Alpha Divided (Alpha Girl Book 3)

“Holy shit,” Raphael said from the top of the stairs. “Are you okay?”


“No. I’m not okay.” I went to get my things, grabbing out a shirt from my duffle. I wrapped the jars in the T-shirt so they wouldn’t break. I tucked them carefully inside my messenger bag before grabbing my keys. Then I scooped up the rest of my stuff and headed for the door. “Anyone who wants to leave can come to the pack. I’m not waiting a second longer.” I didn’t pause as I strode toward my car. I took the jars out of my bag, set each one in a cup holder, and then threw everything else in the back. I didn’t want them out of my sight.

I buckled my seatbelt as I drove over the cattle guards. My bond to Dastien slammed in place, but it was weak. Barely there. I heard him cry out, but couldn’t even make out what he was saying, only a vague feeling of fear and anger. I couldn’t answer. I didn’t have the strength to.
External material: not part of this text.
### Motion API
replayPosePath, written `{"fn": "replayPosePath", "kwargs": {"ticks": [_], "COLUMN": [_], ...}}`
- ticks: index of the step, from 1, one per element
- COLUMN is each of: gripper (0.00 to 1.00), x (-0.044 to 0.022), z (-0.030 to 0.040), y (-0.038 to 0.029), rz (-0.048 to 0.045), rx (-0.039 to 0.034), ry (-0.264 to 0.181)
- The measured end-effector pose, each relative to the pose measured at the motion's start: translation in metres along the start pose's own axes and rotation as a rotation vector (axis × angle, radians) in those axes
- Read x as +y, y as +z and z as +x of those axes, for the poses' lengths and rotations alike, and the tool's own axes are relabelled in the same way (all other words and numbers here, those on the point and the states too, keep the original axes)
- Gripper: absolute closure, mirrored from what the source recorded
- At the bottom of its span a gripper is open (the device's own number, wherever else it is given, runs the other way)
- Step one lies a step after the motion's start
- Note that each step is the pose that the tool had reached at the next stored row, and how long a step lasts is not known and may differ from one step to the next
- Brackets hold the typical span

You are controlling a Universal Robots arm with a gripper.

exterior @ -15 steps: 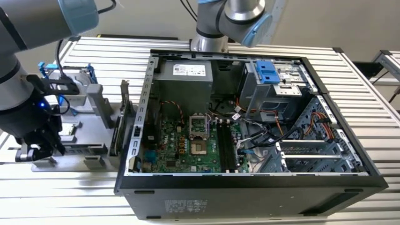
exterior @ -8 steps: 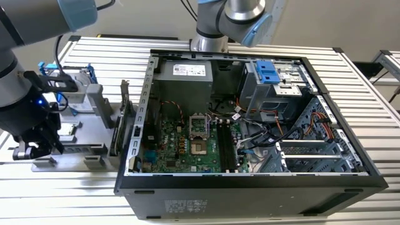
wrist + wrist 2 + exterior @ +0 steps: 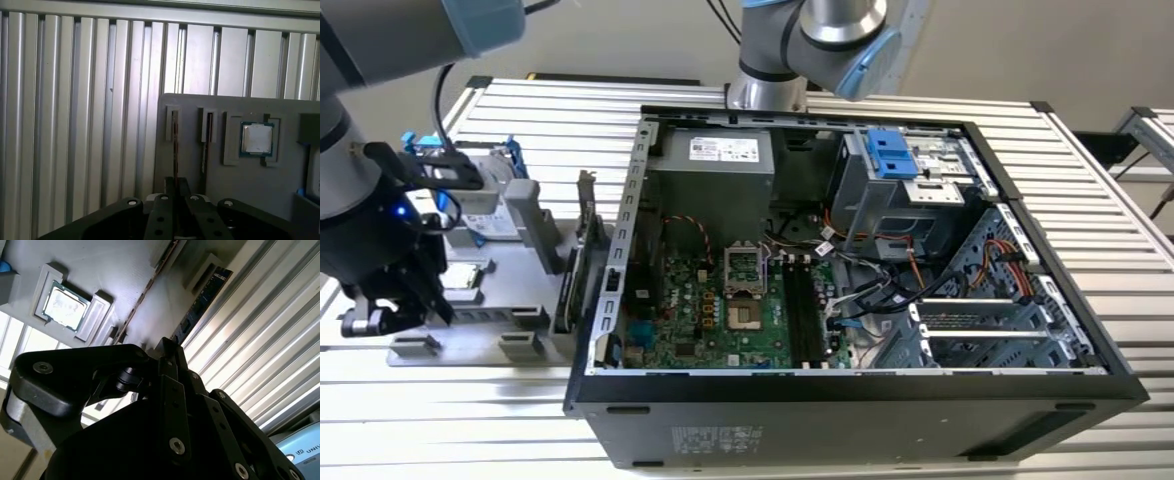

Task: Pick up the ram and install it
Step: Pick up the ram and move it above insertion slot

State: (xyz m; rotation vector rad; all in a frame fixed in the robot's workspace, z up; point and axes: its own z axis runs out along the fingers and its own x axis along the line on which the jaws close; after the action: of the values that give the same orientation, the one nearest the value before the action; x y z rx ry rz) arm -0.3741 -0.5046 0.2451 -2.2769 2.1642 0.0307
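Two ram sticks stand on edge in slots of a grey parts tray point(image 3: 190, 107): one ram point(image 3: 175, 140) and a second stick point(image 3: 205, 147) beside it. The darker stick point(image 3: 202, 300) also appears in the second wrist view. My gripper point(image 3: 176, 187) hovers over the tray's near end with its fingers pressed together, holding nothing, its tips in line with the end of the first ram. In the exterior view the gripper point(image 3: 387, 312) hangs at the tray's point(image 3: 520, 290) corner on the exterior view's left, away from the open computer case point(image 3: 854, 385).
A processor chip point(image 3: 257, 139) lies in a tray pocket next to the sticks. A blue-framed drive point(image 3: 467, 190) and an expansion card point(image 3: 587, 250) stand on the tray. Inside the case the motherboard's long memory slots point(image 3: 803, 310) lie beside loose cables point(image 3: 881, 290). Another arm point(image 3: 814, 40) stands behind.
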Motion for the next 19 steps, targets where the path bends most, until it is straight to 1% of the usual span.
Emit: {"fn": "replayPosePath", "kwargs": {"ticks": [19], "gripper": [1.00], "x": [0.0004], "z": [-0.0003], "y": [-0.0133], "rz": [0.0000], "rx": [0.0000], "ry": [0.000]}}
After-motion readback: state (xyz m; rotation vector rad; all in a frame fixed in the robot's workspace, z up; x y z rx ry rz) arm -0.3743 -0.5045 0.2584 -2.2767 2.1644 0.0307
I was in the zone as I drove. Maybe it was shock. Or maybe I was ready to kick some ass. Or maybe I was traumatized. All I could see were the road stripes as I hit the accelerator. I focused on the road. I pushed my car to go as fast as it could. Nothing was getting in my way. I was going home.





Chapter Twenty-One



As I pulled through the gates of St. Ailbe’s, I was still numb. My hands shook as I grabbed the two jars from the cup holders, and cradled them to my chest. I left the rest of my stuff in the car. I didn’t need it. There were two things that I really needed.

A shower and Dastien.

I bumped the car door with my hip, closing it, and as I turned, my breath caught.
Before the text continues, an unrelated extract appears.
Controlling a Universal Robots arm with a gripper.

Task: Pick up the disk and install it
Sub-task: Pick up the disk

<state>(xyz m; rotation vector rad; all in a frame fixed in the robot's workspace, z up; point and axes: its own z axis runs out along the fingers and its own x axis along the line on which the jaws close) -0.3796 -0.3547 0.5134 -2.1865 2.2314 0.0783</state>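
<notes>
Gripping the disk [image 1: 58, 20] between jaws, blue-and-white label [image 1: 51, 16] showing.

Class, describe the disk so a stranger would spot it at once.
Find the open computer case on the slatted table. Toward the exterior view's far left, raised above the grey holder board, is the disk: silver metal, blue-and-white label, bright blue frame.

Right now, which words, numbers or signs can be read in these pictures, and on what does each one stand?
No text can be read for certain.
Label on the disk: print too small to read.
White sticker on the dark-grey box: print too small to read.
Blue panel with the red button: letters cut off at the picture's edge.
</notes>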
Dastien stood at the edge of the parking lot, waiting for me. Meredith, Donovan, Mr. Dawson, Adrian, Chris, and Dr. Gonzales were there too, but I hardly spared them a glance. Dastien alone filled my vision as he took slow measured steps toward me. He was wearing a pair of sweats and nothing else, which meant he’d shifted too quickly to go home for clothes.

I walked straight to him and no one said anything. His arms wrapped around me, and I buried my nose in his chest.

He muttered things that I couldn’t understand, rubbing his hands up and down my spine. “Are you okay?”

“No.” I stepped away from him, and started toward the dorm. I didn’t pay attention to what anyone was doing. I kept moving. Any questions, any comments fell on deaf ears, as I moved woodenly.

I didn’t stop until I got to my bathroom. I closed the door and started the shower. I placed the glowing jars on the counter and stared down at them.

It was like two stars were trapped inside. In the one with my alpha powers, the light flickered and swirled with a glowing red orange center and yellow and white along the edges. The energy in the bruja jar shone vibrant blue and green on the outside with a pure, bright white center. It looked like they should be burning, but both glasses were cool to the touch.

I took a quick shower, and when I was done, I felt maybe ten percent better. But I couldn’t scrub away that oily feeling. I couldn’t shove aside the knowledge that something had been stolen, and even if I could get it back, I might never be the same. I’d never trust in the same way again.

The worst part was, I didn’t trust myself anymore.

I felt like everything I’d done since the Tribunal was a mistake. I tried to let go of my anger and frustration, but it wasn’t easy. If only I could learn lessons the easy way…

I reached through the shower curtain for a towel, but found it much closer than it was supposed to be. I peeked out to see Dastien leaning against the wall, holding a towel out to me. I hadn’t noticed when he’d come in, which said how out of it I was, but I was glad he was there. I wrapped myself in the towel and got out. The first thing I did was grab the jars.

Dastien watched me without a word as I left the bathroom.

Everyone was in my bedroom. Meredith and Chris stood up from where they were sitting on my bed when I walked in. No one was talking. I was back early, and they knew that I wouldn’t be here—not speaking—unless something terrible had happened. They all had to know something was wrong. Majorly wrong.

I didn’t have a free hand to make sure the towel was tightly wrapped, but I couldn’t bring myself to care.

“What’s in the jars?” Donovan said.

A tear slipped free and I shook my head.

“Cherie.” Dastien’s voice rolled through me. His body heat warmed me as he stepped close, his chest brushing my back and I closed my eyes. “What’s in the jars?”

I kept my eyes shut tight as I held up the one in my left hand. I didn’t think I could take their sympathy and hold it together. “Alpha.” I held up the one in my right. “Bruja.”

It was quiet for a second before Donovan spoke. “She’s been stripped.”

It was chaos after that. Questions. Arguments about whether or not it was possible. About how it could’ve been done.

I couldn’t handle it. Not then. Especially not in a towel.

I turned to Dastien. “Hold them please. Don’t break them.”